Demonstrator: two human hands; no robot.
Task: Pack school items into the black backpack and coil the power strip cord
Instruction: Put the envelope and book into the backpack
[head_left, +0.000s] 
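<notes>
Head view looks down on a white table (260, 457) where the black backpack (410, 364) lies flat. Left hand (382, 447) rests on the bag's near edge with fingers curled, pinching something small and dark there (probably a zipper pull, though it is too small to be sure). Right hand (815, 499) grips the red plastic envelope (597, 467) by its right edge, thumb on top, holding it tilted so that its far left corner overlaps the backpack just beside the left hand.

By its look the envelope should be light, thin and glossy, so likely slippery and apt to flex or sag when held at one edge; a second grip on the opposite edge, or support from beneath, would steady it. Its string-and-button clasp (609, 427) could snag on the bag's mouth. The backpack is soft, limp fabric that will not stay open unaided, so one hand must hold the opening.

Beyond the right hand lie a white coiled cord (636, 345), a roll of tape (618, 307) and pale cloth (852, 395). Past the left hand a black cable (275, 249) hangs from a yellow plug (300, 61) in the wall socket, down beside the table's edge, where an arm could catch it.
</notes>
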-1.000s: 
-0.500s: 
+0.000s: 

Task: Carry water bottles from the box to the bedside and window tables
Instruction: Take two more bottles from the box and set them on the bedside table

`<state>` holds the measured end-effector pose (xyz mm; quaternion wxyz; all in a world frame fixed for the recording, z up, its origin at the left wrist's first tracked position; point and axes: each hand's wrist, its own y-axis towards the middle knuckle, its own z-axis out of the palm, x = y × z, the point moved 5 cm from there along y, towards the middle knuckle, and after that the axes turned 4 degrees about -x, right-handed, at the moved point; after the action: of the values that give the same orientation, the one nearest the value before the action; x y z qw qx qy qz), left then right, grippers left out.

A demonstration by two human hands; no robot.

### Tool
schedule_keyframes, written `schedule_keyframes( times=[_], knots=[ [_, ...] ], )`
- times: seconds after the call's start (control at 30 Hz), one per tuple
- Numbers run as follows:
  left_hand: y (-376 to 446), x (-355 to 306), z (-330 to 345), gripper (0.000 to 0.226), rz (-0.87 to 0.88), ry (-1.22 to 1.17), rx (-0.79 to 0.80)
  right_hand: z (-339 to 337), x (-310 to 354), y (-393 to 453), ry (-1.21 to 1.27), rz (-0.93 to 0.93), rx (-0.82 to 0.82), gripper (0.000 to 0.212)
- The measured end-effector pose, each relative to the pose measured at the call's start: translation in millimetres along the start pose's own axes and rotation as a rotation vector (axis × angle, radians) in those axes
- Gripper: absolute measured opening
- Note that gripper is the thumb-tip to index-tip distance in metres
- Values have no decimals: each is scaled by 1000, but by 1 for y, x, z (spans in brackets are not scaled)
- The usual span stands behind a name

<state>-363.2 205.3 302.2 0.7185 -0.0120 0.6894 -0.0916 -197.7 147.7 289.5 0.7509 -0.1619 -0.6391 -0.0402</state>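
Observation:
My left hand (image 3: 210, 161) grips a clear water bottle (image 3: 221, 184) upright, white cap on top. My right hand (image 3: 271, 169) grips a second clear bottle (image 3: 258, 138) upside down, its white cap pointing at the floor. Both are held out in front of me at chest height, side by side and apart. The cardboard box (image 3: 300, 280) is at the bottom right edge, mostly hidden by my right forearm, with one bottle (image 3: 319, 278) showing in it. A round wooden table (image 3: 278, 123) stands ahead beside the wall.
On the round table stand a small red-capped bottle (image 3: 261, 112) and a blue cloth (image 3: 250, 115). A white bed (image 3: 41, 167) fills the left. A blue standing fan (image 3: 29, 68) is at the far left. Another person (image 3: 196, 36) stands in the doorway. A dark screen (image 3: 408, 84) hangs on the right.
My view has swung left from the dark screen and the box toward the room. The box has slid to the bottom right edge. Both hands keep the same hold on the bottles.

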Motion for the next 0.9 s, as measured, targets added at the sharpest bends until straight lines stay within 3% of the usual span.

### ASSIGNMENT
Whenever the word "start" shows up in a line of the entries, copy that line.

### OUTPUT FOR THIS EXERCISE
- times: seconds after the call's start (control at 30 Hz), one per tuple
- The measured end-effector pose, each relative to the pose measured at the call's start: translation in millimetres along the start pose's own axes and rotation as a rotation vector (axis × angle, radians) in those axes

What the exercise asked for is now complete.